Leave out the pictures and retype, exactly, the lines below from the line with "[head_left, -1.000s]" up to and including the line with "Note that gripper", nothing more.

[Data shown — start]

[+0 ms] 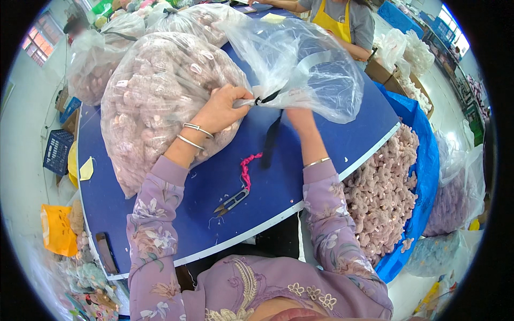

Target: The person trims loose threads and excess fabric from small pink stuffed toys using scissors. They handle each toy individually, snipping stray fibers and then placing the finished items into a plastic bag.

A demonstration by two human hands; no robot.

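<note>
A big clear plastic bag (160, 101) packed with pale pink plush pieces rests on the blue table. My left hand (227, 109) is closed around its gathered neck, thumb and fingers pinching the plastic. A black tie strip (270, 97) is wound round the neck just right of those fingers, and a dark end hangs down toward the table. The bag's loose top (321, 69) flares out to the right. Behind that plastic is my right hand (301, 117), close to the tie; its fingers are mostly hidden. Nearer me lie thread snips (233, 203) with a pink cord on the handle.
More filled bags (193, 21) stand at the far left of the table (225, 171). To the right, a blue sack (425, 160) holds loose pink plush pieces. A co-worker in a yellow apron (334, 21) is across the table. A blue crate (58, 152) sits at left.
</note>
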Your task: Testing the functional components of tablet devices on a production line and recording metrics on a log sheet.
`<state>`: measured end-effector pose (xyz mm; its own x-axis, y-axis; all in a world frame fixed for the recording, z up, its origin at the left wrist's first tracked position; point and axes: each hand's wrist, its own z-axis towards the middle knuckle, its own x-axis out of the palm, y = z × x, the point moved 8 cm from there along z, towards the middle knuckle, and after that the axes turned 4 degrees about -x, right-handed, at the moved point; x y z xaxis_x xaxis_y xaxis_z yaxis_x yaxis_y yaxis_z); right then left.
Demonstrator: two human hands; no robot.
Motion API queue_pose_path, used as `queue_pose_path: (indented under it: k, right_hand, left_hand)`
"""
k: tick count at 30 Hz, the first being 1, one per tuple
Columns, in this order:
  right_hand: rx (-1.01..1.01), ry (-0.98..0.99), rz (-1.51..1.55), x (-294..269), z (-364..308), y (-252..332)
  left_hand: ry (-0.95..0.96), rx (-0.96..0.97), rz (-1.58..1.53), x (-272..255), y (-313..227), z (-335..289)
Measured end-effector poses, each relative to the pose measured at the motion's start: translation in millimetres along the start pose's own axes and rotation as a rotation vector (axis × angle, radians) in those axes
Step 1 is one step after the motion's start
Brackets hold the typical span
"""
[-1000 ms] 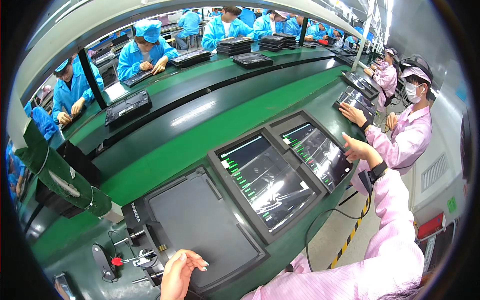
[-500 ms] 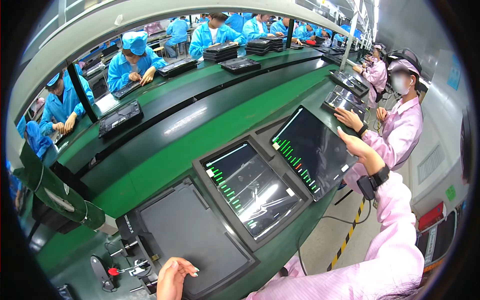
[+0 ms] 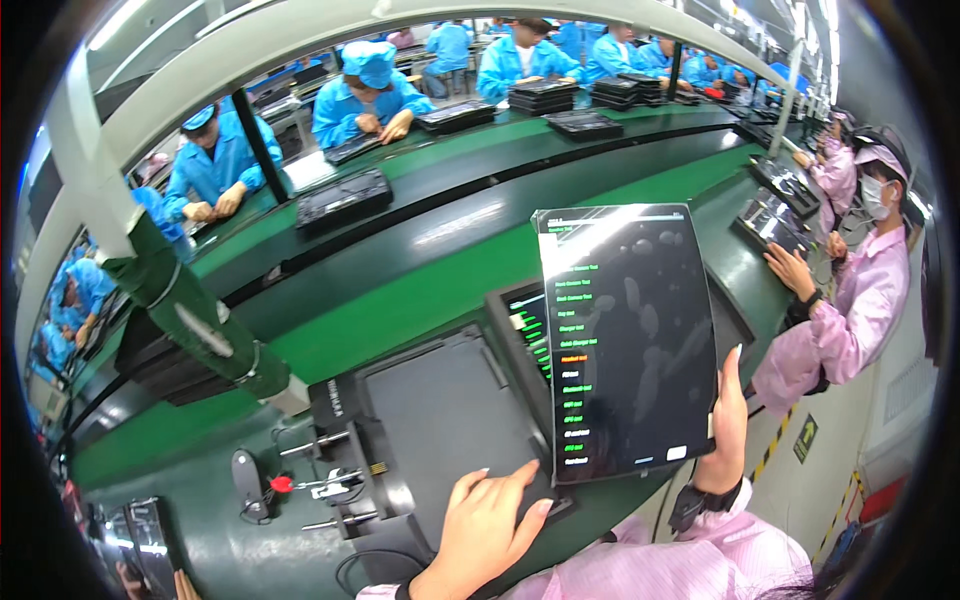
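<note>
My right hand (image 3: 732,425) grips a tablet (image 3: 635,350) by its right edge, thumb along the side, and holds it up with its lit screen toward me. The screen is black with a column of mostly green lines and one orange line. My left hand (image 3: 488,525) is open, fingers stretched out over the lower edge of a black test fixture (image 3: 440,390) with a flat grey bed. Nothing is in that hand. Behind the raised tablet, a second lit tablet (image 3: 530,325) shows only a strip; it lies in a black tray (image 3: 733,315).
Metal rods and a connector (image 3: 335,488) sit at the fixture's left, near a black mouse-like device (image 3: 248,478). A green-wrapped post (image 3: 205,315) rises at left. Co-workers sit across the conveyor; one person in pink (image 3: 850,280) works at right. Tablets (image 3: 135,540) lie at lower left.
My right hand has lifted the tablet off the tray, bringing it upright and nearer to me. My left hand has come further over the fixture, fingers now spread. The view has swung left.
</note>
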<state>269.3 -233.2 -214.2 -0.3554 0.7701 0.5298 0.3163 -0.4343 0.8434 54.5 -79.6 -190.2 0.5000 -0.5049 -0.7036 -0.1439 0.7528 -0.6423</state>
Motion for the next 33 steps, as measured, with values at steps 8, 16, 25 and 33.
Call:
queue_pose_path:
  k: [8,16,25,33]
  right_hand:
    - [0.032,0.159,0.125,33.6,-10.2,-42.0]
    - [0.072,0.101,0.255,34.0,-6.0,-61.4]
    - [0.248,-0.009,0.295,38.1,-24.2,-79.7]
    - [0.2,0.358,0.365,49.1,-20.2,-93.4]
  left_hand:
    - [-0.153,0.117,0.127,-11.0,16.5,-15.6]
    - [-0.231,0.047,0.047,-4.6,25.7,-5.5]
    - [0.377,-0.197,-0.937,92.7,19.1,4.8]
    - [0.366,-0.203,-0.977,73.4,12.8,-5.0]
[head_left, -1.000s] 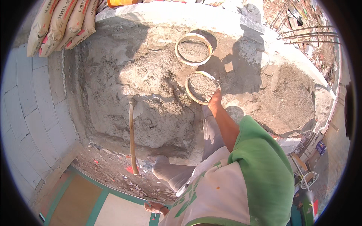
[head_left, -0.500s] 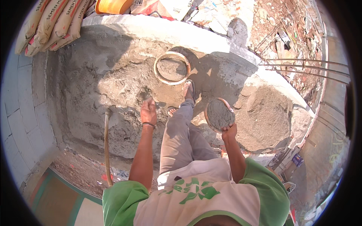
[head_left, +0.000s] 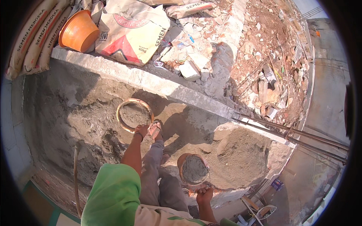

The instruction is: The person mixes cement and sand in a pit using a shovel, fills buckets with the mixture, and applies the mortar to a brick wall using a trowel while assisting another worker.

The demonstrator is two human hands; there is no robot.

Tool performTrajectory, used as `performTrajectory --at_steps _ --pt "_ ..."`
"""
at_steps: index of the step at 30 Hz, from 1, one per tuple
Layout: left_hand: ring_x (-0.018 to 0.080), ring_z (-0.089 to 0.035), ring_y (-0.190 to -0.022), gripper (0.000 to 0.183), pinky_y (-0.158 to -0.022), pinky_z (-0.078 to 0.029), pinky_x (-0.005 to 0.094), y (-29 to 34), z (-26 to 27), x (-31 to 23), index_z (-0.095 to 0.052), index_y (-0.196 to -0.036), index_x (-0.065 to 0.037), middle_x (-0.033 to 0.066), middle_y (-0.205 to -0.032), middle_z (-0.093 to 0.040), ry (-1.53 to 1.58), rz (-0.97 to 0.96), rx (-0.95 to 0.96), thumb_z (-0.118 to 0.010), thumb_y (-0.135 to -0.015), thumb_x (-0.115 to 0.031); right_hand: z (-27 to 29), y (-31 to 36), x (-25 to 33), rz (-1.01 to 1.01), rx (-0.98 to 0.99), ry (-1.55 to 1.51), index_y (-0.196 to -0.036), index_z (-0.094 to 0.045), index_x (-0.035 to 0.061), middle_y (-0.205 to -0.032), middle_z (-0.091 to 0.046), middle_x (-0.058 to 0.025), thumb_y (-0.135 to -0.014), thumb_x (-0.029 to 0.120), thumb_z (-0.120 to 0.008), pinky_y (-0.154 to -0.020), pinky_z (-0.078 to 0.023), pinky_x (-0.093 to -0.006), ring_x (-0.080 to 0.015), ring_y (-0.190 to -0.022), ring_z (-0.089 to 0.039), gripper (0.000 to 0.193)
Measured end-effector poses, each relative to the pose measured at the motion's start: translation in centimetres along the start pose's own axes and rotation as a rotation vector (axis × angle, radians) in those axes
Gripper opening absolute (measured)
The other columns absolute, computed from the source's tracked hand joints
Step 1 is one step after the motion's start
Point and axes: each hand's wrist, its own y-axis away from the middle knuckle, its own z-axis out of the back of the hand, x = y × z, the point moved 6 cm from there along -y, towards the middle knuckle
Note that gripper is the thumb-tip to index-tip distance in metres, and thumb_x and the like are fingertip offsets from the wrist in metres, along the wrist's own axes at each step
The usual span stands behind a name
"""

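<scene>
My left hand (head_left: 141,130) reaches to the near rim of a round bucket (head_left: 117,114), its fingers closed at the rim and partly hidden. Wet grey mortar (head_left: 134,115) shows inside. My right hand (head_left: 204,194) grips the near edge of a second bucket (head_left: 181,168), tilted and filled with grey mortar (head_left: 195,170). My sandalled foot (head_left: 154,130) stands just right of the first bucket. Around it spreads wet mortar (head_left: 71,124) in a shallow mixing pit.
A low concrete wall (head_left: 158,83) bounds the far side. Behind it lie cement sacks (head_left: 132,32), an orange tub (head_left: 80,31) and rubble. Sandy mix (head_left: 239,158) is heaped at right, with metal bars (head_left: 290,132) jutting out beyond it. A wooden handle (head_left: 76,180) leans at left.
My left hand has moved forward onto the far bucket's rim. The right-hand bucket has been lowered beside my leg. My view has shifted, showing more beyond the wall.
</scene>
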Motion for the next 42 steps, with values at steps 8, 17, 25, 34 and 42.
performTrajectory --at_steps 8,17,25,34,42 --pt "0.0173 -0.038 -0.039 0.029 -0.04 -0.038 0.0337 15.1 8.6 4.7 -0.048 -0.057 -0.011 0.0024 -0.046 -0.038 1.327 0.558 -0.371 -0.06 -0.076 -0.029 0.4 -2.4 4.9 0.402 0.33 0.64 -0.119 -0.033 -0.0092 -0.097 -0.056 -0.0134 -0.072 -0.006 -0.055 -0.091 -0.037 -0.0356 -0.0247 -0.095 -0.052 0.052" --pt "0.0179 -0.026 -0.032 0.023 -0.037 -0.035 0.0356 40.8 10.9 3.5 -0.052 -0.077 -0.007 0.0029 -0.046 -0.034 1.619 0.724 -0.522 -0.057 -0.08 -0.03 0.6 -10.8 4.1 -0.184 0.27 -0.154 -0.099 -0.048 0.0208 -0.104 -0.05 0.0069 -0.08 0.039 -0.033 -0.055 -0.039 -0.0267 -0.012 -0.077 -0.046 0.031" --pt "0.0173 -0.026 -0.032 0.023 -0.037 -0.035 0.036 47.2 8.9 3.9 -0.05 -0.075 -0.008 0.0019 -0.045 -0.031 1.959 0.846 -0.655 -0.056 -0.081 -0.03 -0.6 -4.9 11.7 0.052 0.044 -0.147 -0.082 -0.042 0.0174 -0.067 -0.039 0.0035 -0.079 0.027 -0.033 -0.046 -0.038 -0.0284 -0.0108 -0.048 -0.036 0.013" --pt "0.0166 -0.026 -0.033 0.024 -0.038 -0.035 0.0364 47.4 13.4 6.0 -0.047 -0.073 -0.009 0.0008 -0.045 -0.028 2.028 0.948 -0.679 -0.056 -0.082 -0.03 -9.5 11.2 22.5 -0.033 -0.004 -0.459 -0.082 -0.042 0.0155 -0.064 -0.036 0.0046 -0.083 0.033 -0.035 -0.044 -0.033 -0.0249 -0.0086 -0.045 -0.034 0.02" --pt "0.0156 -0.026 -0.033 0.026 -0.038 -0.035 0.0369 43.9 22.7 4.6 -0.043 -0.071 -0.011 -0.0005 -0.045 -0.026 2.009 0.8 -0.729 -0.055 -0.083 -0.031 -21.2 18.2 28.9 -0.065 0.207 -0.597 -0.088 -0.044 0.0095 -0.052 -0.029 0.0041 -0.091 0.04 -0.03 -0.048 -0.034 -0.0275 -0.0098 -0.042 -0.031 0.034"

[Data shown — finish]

Your solution —
[head_left, -1.000s] 
[head_left, -0.500s] 
[head_left, +0.000s] 

The instruction is: The person mixes cement and sand in a pit using a shovel, fills buckets with the mixture, and applies the mortar to a brick wall using a trowel while assisting another worker.

The demonstrator is two human hands; there is no robot.

Tool performTrajectory, used as `performTrajectory --at_steps _ --pt "_ ..."`
"""
at_steps: index of the step at 30 Hz, from 1, one per tuple
Layout: left_hand: ring_x (-0.018 to 0.080), ring_z (-0.089 to 0.035), ring_y (-0.190 to -0.022), gripper (0.000 to 0.183), pinky_y (-0.158 to -0.022), pinky_z (-0.078 to 0.029), pinky_x (-0.005 to 0.094), y (-29 to 34), z (-26 to 27), x (-31 to 23), index_z (-0.095 to 0.052), index_y (-0.196 to -0.036), index_x (-0.065 to 0.037), middle_x (-0.033 to 0.066), middle_y (-0.205 to -0.032), middle_z (-0.093 to 0.040), ry (-1.53 to 1.58), rz (-0.97 to 0.96), rx (-0.95 to 0.96), thumb_z (-0.118 to 0.010), thumb_y (-0.135 to -0.015), thumb_x (-0.115 to 0.031); right_hand: z (-27 to 29), y (-31 to 36), x (-25 to 33), rz (-1.01 to 1.01), rx (-0.98 to 0.99), ry (-1.55 to 1.51), index_y (-0.196 to -0.036), index_z (-0.094 to 0.045), index_x (-0.035 to 0.061), middle_y (-0.205 to -0.032), middle_z (-0.091 to 0.046), middle_x (-0.058 to 0.025), thumb_y (-0.135 to -0.014), thumb_x (-0.029 to 0.120), thumb_z (-0.120 to 0.008), pinky_y (-0.154 to -0.020), pinky_z (-0.078 to 0.023), pinky_x (-0.093 to -0.006), ring_x (-0.080 to 0.015), ring_y (-0.190 to -0.022), ring_z (-0.089 to 0.039), gripper (0.000 to 0.193)
Measured end-effector poses, each relative to the pose measured at the motion's start: translation in centimetres along the start pose's own axes and rotation as a rotation vector (axis × angle, radians) in those axes
Gripper opening absolute (measured)
The other columns absolute, computed from the source's tracked hand joints
Step 1 is one step after the motion's start
Point and axes: each hand's wrist, its own y-axis away from the middle knuckle, its own z-axis out of the back of the hand, x = y × z, the point moved 6 cm from there along -y, towards the middle knuckle
Note that gripper is the thumb-tip to index-tip distance in metres, and thumb_x and the like are fingertip offsets from the wrist in metres, along the wrist's own axes at each step

Nothing else remains to be done in this exercise.